Important: The summary will depend on the order of the supplied documents!
- `batch_size`: Number of documents to process at a time.
<a id="transformers.TransformersSummarizer.predict"></a>
#### TransformersSummarizer.predict
```python
def predict(documents: List[Document], generate_single_summary: Optional[bool] = None) -> List[Document]
```
Produce the summarization from the supplied documents.
These document can for example be retrieved via the Retriever.
**Arguments**:
- `documents`: Related documents (e.g. coming from a retriever) that the answer shall be conditioned on.
- `generate_single_summary`: Whether to generate a single summary for all documents or one summary per document.
If set to "True", all docs will be joined to a single string that will then
be summarized.
Important: The summary will depend on the order of the supplied documents!
**Returns**:
List of Documents, where Document.text contains the summarization and Document.meta["context"]
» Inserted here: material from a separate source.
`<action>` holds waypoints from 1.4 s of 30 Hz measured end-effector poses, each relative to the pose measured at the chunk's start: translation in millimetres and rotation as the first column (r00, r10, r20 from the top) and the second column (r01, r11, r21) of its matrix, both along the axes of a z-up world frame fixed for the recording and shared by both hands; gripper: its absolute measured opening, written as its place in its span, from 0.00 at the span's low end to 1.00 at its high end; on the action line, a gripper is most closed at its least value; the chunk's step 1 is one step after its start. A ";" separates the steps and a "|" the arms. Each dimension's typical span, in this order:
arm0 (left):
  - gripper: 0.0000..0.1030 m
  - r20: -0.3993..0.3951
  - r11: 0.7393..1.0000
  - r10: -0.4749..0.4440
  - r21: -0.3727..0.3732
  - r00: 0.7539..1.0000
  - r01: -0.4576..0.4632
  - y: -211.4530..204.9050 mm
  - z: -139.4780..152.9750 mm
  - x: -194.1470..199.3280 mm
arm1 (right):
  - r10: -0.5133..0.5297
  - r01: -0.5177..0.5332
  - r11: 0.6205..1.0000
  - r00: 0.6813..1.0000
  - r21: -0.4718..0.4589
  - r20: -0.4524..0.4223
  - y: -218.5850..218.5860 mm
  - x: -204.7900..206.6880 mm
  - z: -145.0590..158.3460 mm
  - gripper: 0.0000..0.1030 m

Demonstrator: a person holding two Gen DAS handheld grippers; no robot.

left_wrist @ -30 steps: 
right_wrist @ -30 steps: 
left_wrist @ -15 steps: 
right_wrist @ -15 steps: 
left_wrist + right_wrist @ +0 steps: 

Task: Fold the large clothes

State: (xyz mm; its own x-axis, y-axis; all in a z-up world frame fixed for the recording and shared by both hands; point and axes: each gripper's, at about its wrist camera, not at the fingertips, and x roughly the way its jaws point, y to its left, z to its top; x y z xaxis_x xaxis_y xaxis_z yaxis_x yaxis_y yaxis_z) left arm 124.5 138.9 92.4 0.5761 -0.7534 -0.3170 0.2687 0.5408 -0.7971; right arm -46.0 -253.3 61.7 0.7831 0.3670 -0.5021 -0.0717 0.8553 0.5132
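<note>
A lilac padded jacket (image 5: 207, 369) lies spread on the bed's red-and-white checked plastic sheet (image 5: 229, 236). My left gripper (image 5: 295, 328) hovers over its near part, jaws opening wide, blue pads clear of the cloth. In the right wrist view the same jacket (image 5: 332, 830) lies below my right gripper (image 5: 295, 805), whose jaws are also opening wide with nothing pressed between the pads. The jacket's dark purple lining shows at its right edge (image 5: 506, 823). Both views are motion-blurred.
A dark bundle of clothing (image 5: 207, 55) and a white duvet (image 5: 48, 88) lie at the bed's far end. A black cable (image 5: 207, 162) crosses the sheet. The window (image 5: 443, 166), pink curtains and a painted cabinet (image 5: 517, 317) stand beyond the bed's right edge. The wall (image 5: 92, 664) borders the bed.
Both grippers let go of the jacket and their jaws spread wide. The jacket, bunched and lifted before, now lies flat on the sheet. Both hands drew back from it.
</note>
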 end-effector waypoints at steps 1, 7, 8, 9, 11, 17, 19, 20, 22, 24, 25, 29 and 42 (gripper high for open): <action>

the original, not summarized text
<a id="transformers.TransformersSummarizer.predict_batch"></a>
#### TransformersSummarizer.predict\_batch
```python
def predict_batch(documents: Union[List[Document], List[List[Document]]], generate_single_summary: Optional[bool] = None, batch_size: Optional[int] = None) -> Union[List[Document], List[List[Document]]]
```
Produce the summarization from the supplied documents.
These documents can for example be retrieved via the Retriever.
**Arguments**:
- `documents`: Single list of related documents or list of lists of related documents
(e.g. coming from a retriever) that the answer shall be conditioned on.
- `generate_single_summary`: Whether to generate a single summary for each provided document list or
one summary per document.
If set to "True", all docs of a document list will be joined to a single string
that will then be summarized.
Important: The summary will depend on the order of the supplied documents!
- `batch_size`: Number of Documents to process at a time.